#### Exercise requirements
From the line that includes "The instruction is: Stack" to the last line of the data, quote each line precisely; both boundary lines belong in the answer.
----- Source material
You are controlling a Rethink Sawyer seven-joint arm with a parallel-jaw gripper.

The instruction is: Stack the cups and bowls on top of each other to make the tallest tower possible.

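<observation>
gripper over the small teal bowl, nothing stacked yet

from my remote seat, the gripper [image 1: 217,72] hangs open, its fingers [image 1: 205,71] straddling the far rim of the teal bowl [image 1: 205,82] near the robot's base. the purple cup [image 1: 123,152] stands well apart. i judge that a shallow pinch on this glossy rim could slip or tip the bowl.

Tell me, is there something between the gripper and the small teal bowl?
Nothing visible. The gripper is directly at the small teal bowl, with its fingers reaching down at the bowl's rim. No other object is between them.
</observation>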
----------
#### Answer space
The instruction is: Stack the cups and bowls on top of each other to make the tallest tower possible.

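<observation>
gripper over the small teal bowl, nothing stacked yet

from my remote seat, the gripper [image 1: 217,72] hangs open, its fingers [image 1: 205,71] straddling the far rim of the teal bowl [image 1: 205,82] near the robot's base. the purple cup [image 1: 123,152] stands well apart. i judge that a shallow pinch on this glossy rim could slip or tip the bowl.

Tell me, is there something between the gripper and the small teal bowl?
Nothing visible. The gripper is directly at the small teal bowl, with its fingers reaching down at the bowl's rim. No other object is between them.
</observation>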

No more output remains.